# About this task
Write out the listing below exactly, and omit any images you find in it.

# Dataset section
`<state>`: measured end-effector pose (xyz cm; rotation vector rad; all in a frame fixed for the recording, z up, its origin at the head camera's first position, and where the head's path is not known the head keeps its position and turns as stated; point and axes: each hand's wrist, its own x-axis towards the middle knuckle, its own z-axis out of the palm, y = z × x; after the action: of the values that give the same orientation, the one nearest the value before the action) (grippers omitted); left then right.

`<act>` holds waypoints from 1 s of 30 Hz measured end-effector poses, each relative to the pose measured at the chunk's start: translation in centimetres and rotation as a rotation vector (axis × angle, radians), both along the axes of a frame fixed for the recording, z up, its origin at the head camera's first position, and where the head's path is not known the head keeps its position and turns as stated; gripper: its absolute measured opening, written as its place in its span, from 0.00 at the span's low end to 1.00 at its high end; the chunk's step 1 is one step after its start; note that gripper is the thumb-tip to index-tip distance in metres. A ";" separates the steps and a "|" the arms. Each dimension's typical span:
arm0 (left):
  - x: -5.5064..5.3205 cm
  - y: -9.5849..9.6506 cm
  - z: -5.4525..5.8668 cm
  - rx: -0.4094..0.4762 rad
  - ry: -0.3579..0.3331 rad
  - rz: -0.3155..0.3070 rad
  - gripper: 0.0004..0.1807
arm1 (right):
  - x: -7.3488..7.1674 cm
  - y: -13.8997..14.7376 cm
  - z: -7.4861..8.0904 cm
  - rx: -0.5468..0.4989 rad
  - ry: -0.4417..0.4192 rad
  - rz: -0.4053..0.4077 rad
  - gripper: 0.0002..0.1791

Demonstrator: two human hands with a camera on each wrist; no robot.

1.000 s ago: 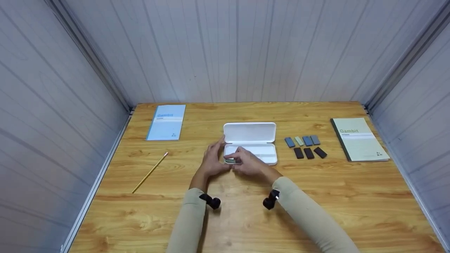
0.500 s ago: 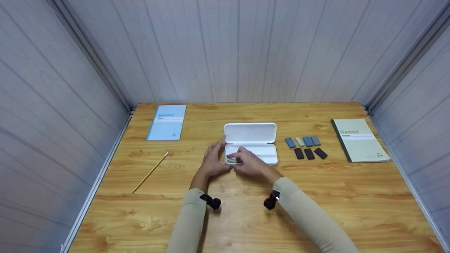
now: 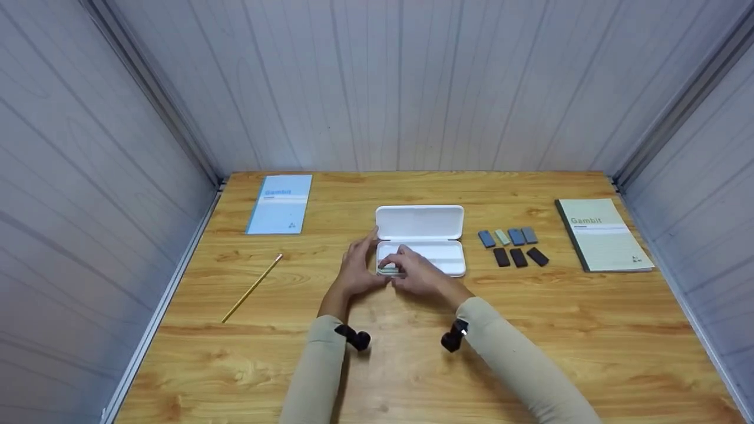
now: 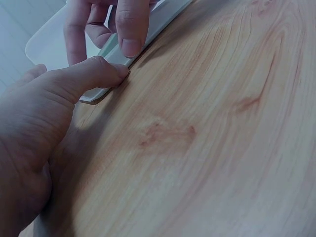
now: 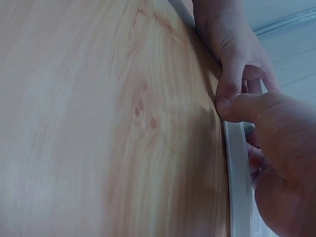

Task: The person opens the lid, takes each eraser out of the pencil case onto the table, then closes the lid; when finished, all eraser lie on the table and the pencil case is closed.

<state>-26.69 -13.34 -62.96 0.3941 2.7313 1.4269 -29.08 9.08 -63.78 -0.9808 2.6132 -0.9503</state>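
A white pencil case (image 3: 450,252) lies open at the table's middle, its lid (image 3: 419,222) tipped back. My left hand (image 3: 356,271) grips the case's left end, thumb along the front edge and fingers round the side. Inside the left end lies a pale green eraser (image 3: 388,270), partly covered by my right hand (image 3: 421,274). The fingers of that hand bend down into the case and hold the eraser; its thumb is at the front rim (image 5: 238,170) in the right wrist view, close to the left thumb. In the left wrist view a green edge (image 4: 106,45) shows between the fingers.
Right of the case lie several small eraser-like blocks, including a blue one (image 3: 486,238), a pale green one (image 3: 502,237) and a black one (image 3: 518,258). A green notebook (image 3: 607,235) lies far right, a blue notebook (image 3: 280,204) back left, a yellow pencil (image 3: 252,288) left.
The right index finger shifts slightly and bends more over the green eraser, which moves a little within the left end of the case. The left hand stays in place.
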 end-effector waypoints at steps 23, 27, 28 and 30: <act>0.0 -0.1 0.0 -0.002 0.025 -0.013 0.68 | 2.2 1.6 4.9 -0.369 -0.221 -0.174 0.25; 0.0 0.0 0.1 0.001 0.021 -0.015 0.69 | 2.4 2.2 5.2 -0.339 -0.228 -0.207 0.25; 0.0 0.0 0.2 0.004 0.017 -0.015 0.69 | 2.4 2.4 5.2 -0.335 -0.228 -0.211 0.25; 0.1 -0.1 0.3 0.001 0.011 -0.017 0.68 | 2.3 2.8 5.3 -0.335 -0.228 -0.210 0.25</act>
<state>-26.57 -13.40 -62.62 0.4249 2.7293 1.4266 -26.74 11.88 -58.52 -0.6202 2.4454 -1.4928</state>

# Answer to the problem
`<state>`: measured end-effector pose (xyz cm; rotation vector rad; all in a frame fixed for the recording, z up, its origin at the head camera's first position, and where the head's path is not known the head keeps its position and turns as stated; point and axes: each hand's wrist, its own x-axis towards the middle knuckle, its own z-axis out of the palm, y = z × x; after the action: of the values that give the same orientation, the one nearest the value before the action) (grippers omitted); left then right.

`<act>` holds waypoints from 1 s of 30 Hz measured end-effector poses, each relative to the pose measured at the chunk's start: translation in centimetres and rotation as a rotation vector (axis × angle, radians), both along the axes of a frame fixed for the recording, z up, its origin at the head camera's first position, and where the head's path is not known the head keeps its position and turns as stated; gripper: its absolute measured opening, written as its place in its span, from 0.00 at the span's low end to 1.00 at its high end; the chunk's step 1 is one step after its start; note that gripper is the thumb-tip to index-tip distance in metres. A ";" separates the steps and a "|" the arms. Each dimension's typical span:
arm0 (left):
  - x: -5.5064..5.3205 cm
  - y: -9.5849..9.6506 cm
  - z: -5.4525..5.8668 cm
  - rx: -0.4094..0.4762 rad
  - ry: -0.3579..0.3331 rad
  - rz: -0.3155..0.3070 rad
  - gripper: 0.0004..0.1807
arm1 (right):
  - x: -7.3488..7.1674 cm
  - y: -13.8997..14.7376 cm
  - z: -7.4861..8.0904 cm
  - rx: -0.5468..0.4989 rad
  - ry: -0.4417..0.4192 rad
  - rz: -0.4053..0.4077 rad
  - gripper: 0.0002..0.1791

Demonstrator: two human hands with a camera on each wrist; no robot.

1.000 s ago: 
0.500 s ago: 
now: 
now: 
now: 

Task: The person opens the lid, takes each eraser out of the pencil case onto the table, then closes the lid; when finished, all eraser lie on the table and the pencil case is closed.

<state>-26.69 -13.34 -62.96 0.3941 2.7313 1.4269 -29.08 9.08 -63.78 -0.9808 2.6132 -0.9503</state>
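A white pencil case (image 3: 450,252) lies open at the table's middle, its lid (image 3: 419,222) tipped back. My left hand (image 3: 356,271) grips the case's left end, thumb along the front edge and fingers round the side. Inside the left end lies a pale green eraser (image 3: 388,270), partly covered by my right hand (image 3: 421,274). The fingers of that hand bend down into the case and hold the eraser; its thumb is at the front rim (image 5: 238,170) in the right wrist view, close to the left thumb. In the left wrist view a green edge (image 4: 106,45) shows between the fingers.
Right of the case lie several small eraser-like blocks, including a blue one (image 3: 486,238), a pale green one (image 3: 502,237) and a black one (image 3: 518,258). A green notebook (image 3: 607,235) lies far right, a blue notebook (image 3: 280,204) back left, a yellow pencil (image 3: 252,288) left.
The right index finger shifts slightly and bends more over the green eraser, which moves a little within the left end of the case. The left hand stays in place.
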 end-effector waypoints at steps 23, 27, 28 and 30: <act>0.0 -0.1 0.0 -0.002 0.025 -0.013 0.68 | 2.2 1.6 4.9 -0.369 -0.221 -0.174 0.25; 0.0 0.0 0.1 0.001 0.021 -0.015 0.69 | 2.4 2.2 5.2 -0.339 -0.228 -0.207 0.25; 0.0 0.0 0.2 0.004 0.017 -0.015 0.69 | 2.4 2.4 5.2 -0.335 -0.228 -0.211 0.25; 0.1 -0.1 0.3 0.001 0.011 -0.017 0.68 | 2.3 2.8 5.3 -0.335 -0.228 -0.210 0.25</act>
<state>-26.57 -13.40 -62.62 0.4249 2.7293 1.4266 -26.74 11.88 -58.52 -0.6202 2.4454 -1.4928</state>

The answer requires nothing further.